*PROBLEM STATEMENT:*
Looking at each line of the data below, tally those that contain the word "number" and give only the total.

[Collected data]
▶

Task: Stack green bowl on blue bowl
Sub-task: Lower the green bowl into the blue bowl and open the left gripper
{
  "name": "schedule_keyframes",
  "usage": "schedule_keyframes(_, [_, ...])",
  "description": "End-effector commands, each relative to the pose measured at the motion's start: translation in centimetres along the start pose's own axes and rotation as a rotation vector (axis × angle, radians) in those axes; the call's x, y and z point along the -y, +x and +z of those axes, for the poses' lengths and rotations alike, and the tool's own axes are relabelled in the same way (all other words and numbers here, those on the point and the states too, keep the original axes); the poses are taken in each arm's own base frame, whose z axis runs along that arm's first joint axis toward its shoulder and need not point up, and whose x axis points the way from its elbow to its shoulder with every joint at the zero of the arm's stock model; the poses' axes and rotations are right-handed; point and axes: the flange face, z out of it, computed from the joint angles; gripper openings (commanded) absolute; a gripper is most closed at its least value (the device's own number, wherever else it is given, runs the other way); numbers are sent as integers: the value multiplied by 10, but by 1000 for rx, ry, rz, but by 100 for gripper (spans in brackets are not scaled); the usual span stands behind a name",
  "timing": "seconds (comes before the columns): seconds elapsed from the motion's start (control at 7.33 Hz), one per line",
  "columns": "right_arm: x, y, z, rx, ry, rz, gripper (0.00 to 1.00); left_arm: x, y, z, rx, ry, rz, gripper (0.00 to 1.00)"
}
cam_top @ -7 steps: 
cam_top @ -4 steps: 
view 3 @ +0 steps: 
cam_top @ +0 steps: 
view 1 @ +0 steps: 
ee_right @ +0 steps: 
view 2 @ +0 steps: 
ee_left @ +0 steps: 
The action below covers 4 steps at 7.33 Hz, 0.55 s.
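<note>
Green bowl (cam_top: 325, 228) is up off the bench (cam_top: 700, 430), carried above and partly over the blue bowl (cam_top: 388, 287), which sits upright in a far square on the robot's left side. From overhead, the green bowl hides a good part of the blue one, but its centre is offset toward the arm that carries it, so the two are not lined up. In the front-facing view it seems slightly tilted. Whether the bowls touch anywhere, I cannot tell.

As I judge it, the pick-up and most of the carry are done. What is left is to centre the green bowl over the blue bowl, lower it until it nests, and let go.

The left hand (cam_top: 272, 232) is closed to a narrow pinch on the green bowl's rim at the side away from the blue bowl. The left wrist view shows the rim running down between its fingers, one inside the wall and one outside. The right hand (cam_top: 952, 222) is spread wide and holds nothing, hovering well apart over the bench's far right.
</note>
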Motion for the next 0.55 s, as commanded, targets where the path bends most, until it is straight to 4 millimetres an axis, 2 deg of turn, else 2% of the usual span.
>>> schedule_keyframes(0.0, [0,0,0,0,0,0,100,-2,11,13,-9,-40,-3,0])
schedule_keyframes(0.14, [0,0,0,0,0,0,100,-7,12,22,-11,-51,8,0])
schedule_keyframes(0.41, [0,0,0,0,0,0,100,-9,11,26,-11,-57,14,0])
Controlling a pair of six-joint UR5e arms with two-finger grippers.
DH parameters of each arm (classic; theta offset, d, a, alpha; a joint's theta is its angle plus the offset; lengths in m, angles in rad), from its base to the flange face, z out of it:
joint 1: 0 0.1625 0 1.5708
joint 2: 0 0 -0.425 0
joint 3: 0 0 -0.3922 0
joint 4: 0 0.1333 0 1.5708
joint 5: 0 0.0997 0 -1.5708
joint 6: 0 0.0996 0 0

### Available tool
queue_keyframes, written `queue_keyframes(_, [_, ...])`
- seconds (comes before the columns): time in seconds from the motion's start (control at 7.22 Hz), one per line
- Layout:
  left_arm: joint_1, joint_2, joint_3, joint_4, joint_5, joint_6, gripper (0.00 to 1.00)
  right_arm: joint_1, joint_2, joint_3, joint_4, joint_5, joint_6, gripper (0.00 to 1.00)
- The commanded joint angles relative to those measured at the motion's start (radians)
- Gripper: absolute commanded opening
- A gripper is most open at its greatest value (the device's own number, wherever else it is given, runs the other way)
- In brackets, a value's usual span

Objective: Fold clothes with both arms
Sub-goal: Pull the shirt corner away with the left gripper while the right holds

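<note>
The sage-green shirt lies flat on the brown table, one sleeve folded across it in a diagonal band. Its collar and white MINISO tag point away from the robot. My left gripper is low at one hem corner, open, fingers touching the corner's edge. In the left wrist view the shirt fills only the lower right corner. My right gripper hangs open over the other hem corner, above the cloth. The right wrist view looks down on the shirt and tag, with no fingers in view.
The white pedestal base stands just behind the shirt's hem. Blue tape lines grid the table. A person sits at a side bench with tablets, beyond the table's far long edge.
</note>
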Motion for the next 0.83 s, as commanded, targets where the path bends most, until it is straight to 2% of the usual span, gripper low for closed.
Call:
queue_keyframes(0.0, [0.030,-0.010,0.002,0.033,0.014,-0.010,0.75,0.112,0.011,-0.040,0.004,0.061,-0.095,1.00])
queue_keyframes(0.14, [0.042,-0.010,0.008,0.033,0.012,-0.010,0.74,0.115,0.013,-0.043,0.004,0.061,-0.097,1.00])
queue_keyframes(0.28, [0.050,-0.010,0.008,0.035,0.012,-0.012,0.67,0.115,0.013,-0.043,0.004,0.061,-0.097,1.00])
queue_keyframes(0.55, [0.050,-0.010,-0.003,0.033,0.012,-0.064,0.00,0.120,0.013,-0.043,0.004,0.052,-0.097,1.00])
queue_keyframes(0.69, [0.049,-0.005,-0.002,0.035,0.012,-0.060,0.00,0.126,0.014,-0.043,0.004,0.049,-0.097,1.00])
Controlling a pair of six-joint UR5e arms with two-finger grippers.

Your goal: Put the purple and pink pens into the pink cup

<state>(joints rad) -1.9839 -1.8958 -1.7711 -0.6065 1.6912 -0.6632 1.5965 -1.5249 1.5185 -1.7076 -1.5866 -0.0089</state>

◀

*EXERCISE OUTPUT:*
2